Health & Medicine - Posted by Gregory Filiano-Stony Brook on Tuesday, January 15, 2013 12:23 - 0 Comments
Shot of contrast makes brain tumors glow
STONY BROOK (US) — A new contrast agent can cause brain tumors to glow, potentially leading to more precise surgery.
The contrast adheres to a molecular marker of medulloblastoma, a form of brain cancer, and can be seen by a high-powered optical microscope system, according to a research paper published as a cover story in the December issue of Translational Oncology.
Straight from the Source
Researchers discovered that using the contrast agent in conjunction with laser-scanning 3D microscopy caused tumors to “glow” with fluorescence at each of the tumor margins. The process enabled the research team to define tumor margins, including residual tumor cells, which could have significant implications for surgical treatment.
The current gold standard for assessing malignancy is biopsy samples. However, this is rarely performed at the tumor margins during resection because of the time required for frozen sections to be prepared and interpreted by a pathologist.
“There is a great need for a noninvasive method to rapidly and accurately visualize residual malignancy to assist surgeons during the tumor resection process, and we think that our research results provides a foundation and approach toward that ultimate goal,” says Jonathan T.C. Liu, assistant professor of biomedical engineering at Stony Brook University and the study’s principal investigator.

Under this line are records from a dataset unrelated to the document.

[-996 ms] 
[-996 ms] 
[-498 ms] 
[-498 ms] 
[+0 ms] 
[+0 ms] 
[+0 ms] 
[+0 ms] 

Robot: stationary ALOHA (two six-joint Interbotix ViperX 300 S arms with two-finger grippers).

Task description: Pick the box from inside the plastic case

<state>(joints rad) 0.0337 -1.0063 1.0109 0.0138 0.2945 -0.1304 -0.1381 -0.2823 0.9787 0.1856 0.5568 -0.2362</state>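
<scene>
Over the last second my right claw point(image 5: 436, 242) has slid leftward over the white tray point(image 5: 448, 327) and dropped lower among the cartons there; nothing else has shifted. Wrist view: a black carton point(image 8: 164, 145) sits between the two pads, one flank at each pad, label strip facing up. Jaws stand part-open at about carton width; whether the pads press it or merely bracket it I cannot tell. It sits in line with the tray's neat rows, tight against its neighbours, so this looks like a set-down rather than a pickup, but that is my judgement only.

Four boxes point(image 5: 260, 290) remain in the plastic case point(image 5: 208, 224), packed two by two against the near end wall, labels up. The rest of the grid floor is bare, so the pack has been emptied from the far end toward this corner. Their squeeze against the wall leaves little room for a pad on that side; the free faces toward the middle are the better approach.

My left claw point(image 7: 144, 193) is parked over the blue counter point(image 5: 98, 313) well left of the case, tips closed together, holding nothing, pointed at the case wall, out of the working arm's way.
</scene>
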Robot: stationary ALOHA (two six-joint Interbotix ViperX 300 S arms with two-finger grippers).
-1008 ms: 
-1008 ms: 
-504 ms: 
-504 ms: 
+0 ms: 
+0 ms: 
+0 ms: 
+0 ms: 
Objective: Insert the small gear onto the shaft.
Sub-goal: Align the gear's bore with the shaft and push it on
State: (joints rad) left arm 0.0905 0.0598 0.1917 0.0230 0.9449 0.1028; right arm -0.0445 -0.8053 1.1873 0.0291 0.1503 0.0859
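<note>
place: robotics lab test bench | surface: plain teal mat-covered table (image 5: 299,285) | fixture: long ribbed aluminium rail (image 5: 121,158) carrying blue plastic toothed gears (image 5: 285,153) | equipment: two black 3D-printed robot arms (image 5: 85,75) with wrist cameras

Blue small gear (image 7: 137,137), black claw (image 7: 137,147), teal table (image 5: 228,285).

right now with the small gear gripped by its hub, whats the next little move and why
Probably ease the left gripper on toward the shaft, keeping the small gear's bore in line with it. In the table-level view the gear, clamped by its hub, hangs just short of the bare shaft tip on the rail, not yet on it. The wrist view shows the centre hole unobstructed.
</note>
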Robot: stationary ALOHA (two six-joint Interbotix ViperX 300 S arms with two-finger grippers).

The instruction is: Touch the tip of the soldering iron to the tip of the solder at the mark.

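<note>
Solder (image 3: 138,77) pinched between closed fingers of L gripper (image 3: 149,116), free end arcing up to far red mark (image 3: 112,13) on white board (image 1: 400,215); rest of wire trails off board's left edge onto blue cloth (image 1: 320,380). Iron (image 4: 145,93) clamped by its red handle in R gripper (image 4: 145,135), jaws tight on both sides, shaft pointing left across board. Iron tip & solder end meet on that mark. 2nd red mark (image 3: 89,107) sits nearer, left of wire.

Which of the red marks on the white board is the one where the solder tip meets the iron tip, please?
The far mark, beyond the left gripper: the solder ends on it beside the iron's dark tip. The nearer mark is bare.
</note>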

“We are also developing miniature microscopes, essentially hand-held devices with the same capability for three-dimensional imaging, which are designed to be an intraoperative guidance for neurosurgery,” Liu says.
The team is also working to develop a miniature hand-held confocal microscope for early detection of oral cancers. They believe that microscopy combined with targeted contrast agents could potentially complement current image-guided surgery approaches, such as those with MRI or CT, for resection of brain tumors and other forms of cancer.